Facebook's New Anti-Spam System

The software engineers at Facebook designed a new anti-spam system that gives an idea about the future of computer programming languages. The team has spent the last two years rebuilding the system that removes offensive, spam-malicious or otherwise unwanted messages from Facebook social network.

Facebook, currently the largest social network in the world has around 1.5 billion users worldwide, so to solve the problem of spam on such a large platform is no small task. The Facebook software engineers made an unusual choice for their task by using a programming language called Haskell.
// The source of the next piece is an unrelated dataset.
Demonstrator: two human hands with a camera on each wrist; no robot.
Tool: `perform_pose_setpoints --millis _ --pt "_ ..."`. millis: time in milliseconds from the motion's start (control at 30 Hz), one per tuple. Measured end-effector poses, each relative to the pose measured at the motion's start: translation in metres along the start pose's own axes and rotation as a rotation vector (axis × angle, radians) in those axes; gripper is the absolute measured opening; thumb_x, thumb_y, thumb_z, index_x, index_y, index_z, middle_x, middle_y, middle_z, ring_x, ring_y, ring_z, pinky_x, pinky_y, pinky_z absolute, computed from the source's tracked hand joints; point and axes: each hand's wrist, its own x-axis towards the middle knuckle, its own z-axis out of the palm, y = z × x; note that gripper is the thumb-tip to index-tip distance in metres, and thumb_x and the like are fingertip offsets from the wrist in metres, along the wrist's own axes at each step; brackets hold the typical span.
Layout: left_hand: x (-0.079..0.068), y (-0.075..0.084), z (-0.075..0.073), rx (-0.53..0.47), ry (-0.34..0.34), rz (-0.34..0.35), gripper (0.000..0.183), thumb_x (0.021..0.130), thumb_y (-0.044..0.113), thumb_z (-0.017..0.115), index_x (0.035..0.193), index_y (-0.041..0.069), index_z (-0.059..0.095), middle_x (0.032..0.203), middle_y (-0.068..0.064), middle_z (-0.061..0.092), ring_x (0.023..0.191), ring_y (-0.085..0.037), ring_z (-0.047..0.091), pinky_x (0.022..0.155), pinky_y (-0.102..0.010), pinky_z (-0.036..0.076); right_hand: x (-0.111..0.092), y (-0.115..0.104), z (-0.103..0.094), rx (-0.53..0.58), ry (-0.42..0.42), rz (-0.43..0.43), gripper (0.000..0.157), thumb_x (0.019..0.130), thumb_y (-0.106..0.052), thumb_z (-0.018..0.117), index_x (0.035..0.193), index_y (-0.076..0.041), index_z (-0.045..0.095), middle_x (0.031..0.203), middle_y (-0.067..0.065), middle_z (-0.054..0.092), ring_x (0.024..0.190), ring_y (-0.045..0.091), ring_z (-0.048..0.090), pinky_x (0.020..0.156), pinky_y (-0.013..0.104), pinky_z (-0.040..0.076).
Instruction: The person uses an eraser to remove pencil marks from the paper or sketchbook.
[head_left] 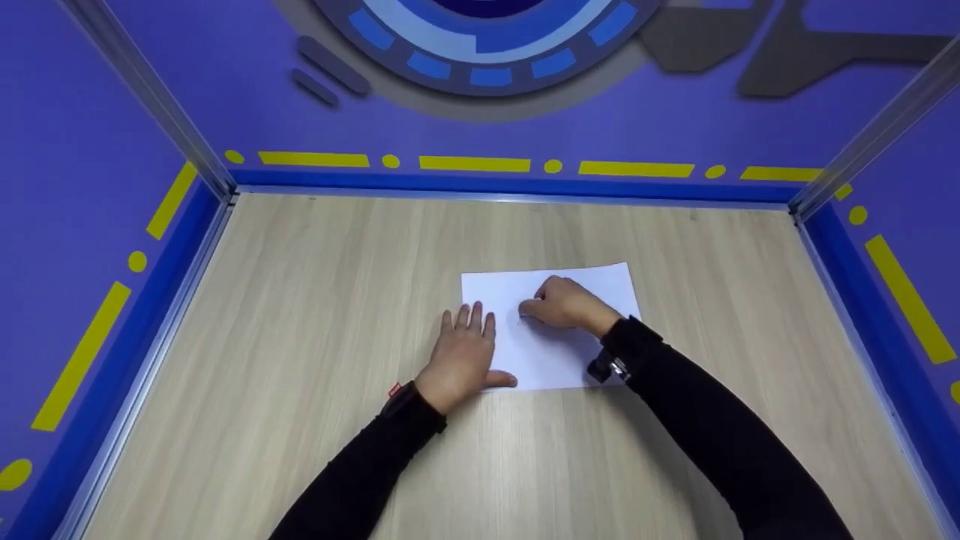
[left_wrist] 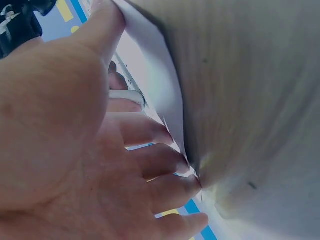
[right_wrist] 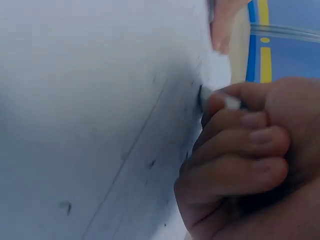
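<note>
A white sheet of paper (head_left: 547, 367) lies on the wooden table. My left hand (head_left: 459, 358) rests on its left edge with fingers spread and straight, the thumb along the near edge. In the left wrist view the paper's edge (left_wrist: 162, 75) bows slightly up from the table. Over the upper middle of the sheet, my right hand (head_left: 566, 304) pinches a small white eraser (right_wrist: 231, 102), its darkened end against the paper. The fingers hide most of it. Dark crumbs and a faint line show on the paper in the right wrist view.
Light wood tabletop (head_left: 315, 300) surrounds the sheet. Blue panels (head_left: 480, 139) with yellow marks stand at the back and both sides, joined by metal corner posts (head_left: 161, 105).
</note>
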Motion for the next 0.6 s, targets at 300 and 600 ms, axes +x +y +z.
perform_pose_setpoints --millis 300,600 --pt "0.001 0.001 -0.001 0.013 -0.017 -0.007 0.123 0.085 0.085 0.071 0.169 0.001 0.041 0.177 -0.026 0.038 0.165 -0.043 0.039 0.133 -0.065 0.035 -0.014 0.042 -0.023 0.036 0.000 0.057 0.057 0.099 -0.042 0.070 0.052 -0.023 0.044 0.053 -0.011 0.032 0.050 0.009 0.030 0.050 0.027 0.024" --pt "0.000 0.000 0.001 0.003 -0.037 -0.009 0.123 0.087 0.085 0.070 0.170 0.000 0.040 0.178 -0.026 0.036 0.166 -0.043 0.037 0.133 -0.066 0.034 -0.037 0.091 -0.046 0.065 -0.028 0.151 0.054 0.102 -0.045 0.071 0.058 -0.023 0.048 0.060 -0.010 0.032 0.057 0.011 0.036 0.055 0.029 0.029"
Haskell was built in the early '90s by a committee of academics as a kind of experiment in language design. Since then it remained on the fringes of mainstream programming all these. For instance, at GitHub, the primary repository for software code on the net, on the list of the most popular languages Haskell ranks 23rd. Facebook chose it as the basis for its complex anti-spam system, even if not the most popular coding language among programmers. Facebook's spam-killer system went live earlier this year.

Coders choose programming languages for very personal reasons as well as for any number of technical reasons. Usually, these personal reasons inevitably intertwine with the technical ones. 

According to Facebook's team of software engineers who worked on the anti-spam projects, Haskell is ideally fitted to fighting Facebook spam because it's suitable for executing many different tasks at the same time. The programming language also gives engineers the tools they need to code all these tasks on the fly.

Since spammers are changing their techniques so quickly and Facebook's social network is so large, the company needed a way of both building and operating its anti-spam engine at speed. According to Facebook's programmers, latency is the most important thing if they want to be able to immediately stop attacks. At the project worked well-known names in the industry, such as Jonathan Coens and noted Haskell guru Simon Marlow.

Taking into consideration that companies like Facebook, Amazon and Google represent the main trends where the rest of the internet is going, as the internet grows, many other online services will face the same problems as the big names face today. Facebook's Haskell anti-spam system can indeed point the way for the programming world as a whole.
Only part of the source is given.